PROBLEM TO WORK ON: Every picture is to be removed, and all the data is to be copied exactly.

DATA:
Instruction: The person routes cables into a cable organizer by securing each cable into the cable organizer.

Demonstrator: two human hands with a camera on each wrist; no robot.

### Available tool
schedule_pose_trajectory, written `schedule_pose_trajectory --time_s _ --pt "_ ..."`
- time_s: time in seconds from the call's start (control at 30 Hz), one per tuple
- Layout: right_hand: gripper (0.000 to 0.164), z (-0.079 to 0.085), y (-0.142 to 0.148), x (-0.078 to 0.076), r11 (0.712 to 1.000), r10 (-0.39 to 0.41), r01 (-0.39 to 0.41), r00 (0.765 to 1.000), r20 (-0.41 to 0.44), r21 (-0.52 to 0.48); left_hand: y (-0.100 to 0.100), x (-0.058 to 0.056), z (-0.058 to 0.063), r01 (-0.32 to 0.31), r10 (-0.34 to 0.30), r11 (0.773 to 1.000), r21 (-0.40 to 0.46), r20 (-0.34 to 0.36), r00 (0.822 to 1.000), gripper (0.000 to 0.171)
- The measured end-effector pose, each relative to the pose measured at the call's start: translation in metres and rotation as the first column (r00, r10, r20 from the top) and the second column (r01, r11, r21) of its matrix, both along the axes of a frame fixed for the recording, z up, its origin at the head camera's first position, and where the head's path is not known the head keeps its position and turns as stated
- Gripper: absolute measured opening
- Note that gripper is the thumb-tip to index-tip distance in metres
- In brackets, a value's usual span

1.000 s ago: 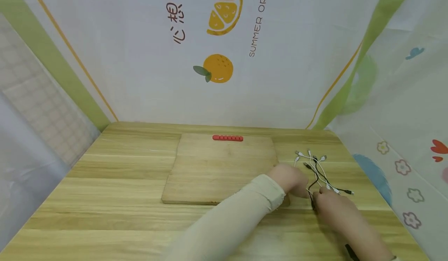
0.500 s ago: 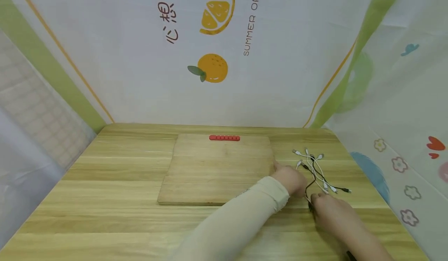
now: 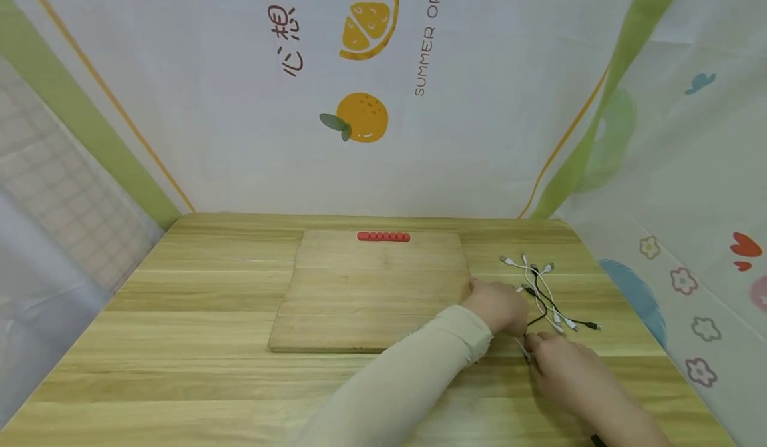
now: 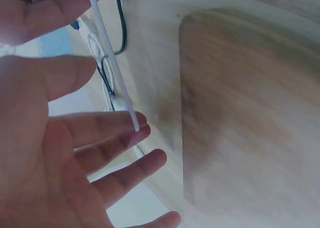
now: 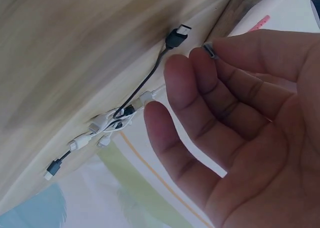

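Between the thumb and fingertips of my right hand (image 3: 563, 370), the small metal plug of a white USB cable (image 4: 112, 58) is pinched. From there the cable runs to my left hand (image 4: 65, 143), whose fingers are straight and spread. It crosses the index fingertip and its end drops out of sight beside the middle finger; the left thumb stands apart from it. A black USB cable (image 5: 150, 78) lies on the table close to the right hand. Beyond both hands is a loose tangle of white and black USB cables (image 3: 542, 294).
A wooden board (image 3: 371, 294) lies left of the hands, with a red notched strip (image 3: 383, 237) at its far edge. The wooden table (image 3: 198, 380) is bordered by printed curtains (image 3: 479, 134) behind and at the sides.
The white plug beside my left hand has shifted nearer to me, and a white cable stretch now shows between the hands. The head view has swung slightly; the board and strip stay put.
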State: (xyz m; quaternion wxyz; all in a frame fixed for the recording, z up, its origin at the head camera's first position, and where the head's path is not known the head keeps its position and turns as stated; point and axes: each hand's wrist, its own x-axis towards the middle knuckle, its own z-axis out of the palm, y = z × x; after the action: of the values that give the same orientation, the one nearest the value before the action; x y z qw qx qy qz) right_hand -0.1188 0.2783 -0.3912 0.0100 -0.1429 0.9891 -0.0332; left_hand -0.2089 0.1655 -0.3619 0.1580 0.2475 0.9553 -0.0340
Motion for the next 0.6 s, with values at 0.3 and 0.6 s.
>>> schedule_pose_trajectory --time_s 0.3,0.6 --pt "0.009 0.003 -0.005 0.004 1.0 0.021 -0.02 0.999 -0.042 0.007 -0.01 -0.019 0.0 -0.019 0.024 0.984 0.175 -0.028 0.999 0.019" --pt "0.006 0.009 -0.023 0.006 1.0 0.011 -0.011 0.999 -0.05 0.001 -0.044 -0.04 0.01 -0.21 0.107 0.786 0.581 0.207 0.972 0.042"
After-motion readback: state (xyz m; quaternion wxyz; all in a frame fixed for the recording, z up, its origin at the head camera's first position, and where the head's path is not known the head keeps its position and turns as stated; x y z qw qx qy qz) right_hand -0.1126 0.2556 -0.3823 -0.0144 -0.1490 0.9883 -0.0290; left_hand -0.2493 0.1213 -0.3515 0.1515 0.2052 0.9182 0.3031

EXERCISE SOLUTION:
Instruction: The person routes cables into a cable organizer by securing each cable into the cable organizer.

Demonstrator: two human hands with a camera on each wrist; no robot.

### Available tool
schedule_pose_trajectory, written `schedule_pose_trajectory --time_s _ --pt "_ ..."`
- time_s: time in seconds from the call's start (control at 30 Hz), one per tuple
- Layout: right_hand: gripper (0.000 to 0.164), z (-0.079 to 0.085), y (-0.142 to 0.148), x (-0.078 to 0.076), r11 (0.712 to 1.000), r10 (-0.39 to 0.41), r01 (-0.39 to 0.41), r00 (0.765 to 1.000), r20 (-0.41 to 0.44), r21 (-0.52 to 0.48); left_hand: y (-0.100 to 0.100), x (-0.058 to 0.056), z (-0.058 to 0.063), r01 (-0.32 to 0.31), r10 (-0.34 to 0.30), r11 (0.773 to 1.000), r21 (-0.40 to 0.46), r20 (-0.34 to 0.36), r00 (0.822 to 1.000), gripper (0.000 to 0.171)
- The measured end-effector pose, each relative to the pose measured at the call's start: translation in metres and rotation as the first column (r00, r10, r20 from the top) and the second column (r01, r11, r21) of its matrix, both along the axes of a frame fixed for the recording, z up, its origin at the head camera's first position, and where the head's path is not known the head keeps its position and turns as stated
- Gripper: absolute measured opening
- Note that gripper is the thumb-tip to index-tip distance in metres
- In brackets, a value's usual span

1.000 s ago: 
0.500 s ago: 
now: 
now: 
now: 

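Between the thumb and fingertips of my right hand (image 3: 563, 370), the small metal plug of a white USB cable (image 4: 112, 58) is pinched. From there the cable runs to my left hand (image 4: 65, 143), whose fingers are straight and spread. It crosses the index fingertip and its end drops out of sight beside the middle finger; the left thumb stands apart from it. A black USB cable (image 5: 150, 78) lies on the table close to the right hand. Beyond both hands is a loose tangle of white and black USB cables (image 3: 542, 294).
A wooden board (image 3: 371, 294) lies left of the hands, with a red notched strip (image 3: 383, 237) at its far edge. The wooden table (image 3: 198, 380) is bordered by printed curtains (image 3: 479, 134) behind and at the sides.
The white plug beside my left hand has shifted nearer to me, and a white cable stretch now shows between the hands. The head view has swung slightly; the board and strip stay put.
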State: (xyz m; quaternion wxyz; all in a frame fixed for the recording, z up, its origin at the head camera's first position, and where the head's path is not known the head keeps its position and turns as stated; point and axes: each hand's wrist, its own x-axis towards the middle knuckle, its own z-axis out of the palm, y = z × x; after the action: of the values that give the same orientation, the one nearest the value before the action; x y z qw qx qy qz) right_hand -0.1188 0.2783 -0.3912 0.0100 -0.1429 0.9891 -0.0332; left_hand -0.2089 0.1655 -0.3619 0.1580 0.2475 0.9553 -0.0340
Motion for the next 0.6 s, with values at 0.3 and 0.6 s.
>>> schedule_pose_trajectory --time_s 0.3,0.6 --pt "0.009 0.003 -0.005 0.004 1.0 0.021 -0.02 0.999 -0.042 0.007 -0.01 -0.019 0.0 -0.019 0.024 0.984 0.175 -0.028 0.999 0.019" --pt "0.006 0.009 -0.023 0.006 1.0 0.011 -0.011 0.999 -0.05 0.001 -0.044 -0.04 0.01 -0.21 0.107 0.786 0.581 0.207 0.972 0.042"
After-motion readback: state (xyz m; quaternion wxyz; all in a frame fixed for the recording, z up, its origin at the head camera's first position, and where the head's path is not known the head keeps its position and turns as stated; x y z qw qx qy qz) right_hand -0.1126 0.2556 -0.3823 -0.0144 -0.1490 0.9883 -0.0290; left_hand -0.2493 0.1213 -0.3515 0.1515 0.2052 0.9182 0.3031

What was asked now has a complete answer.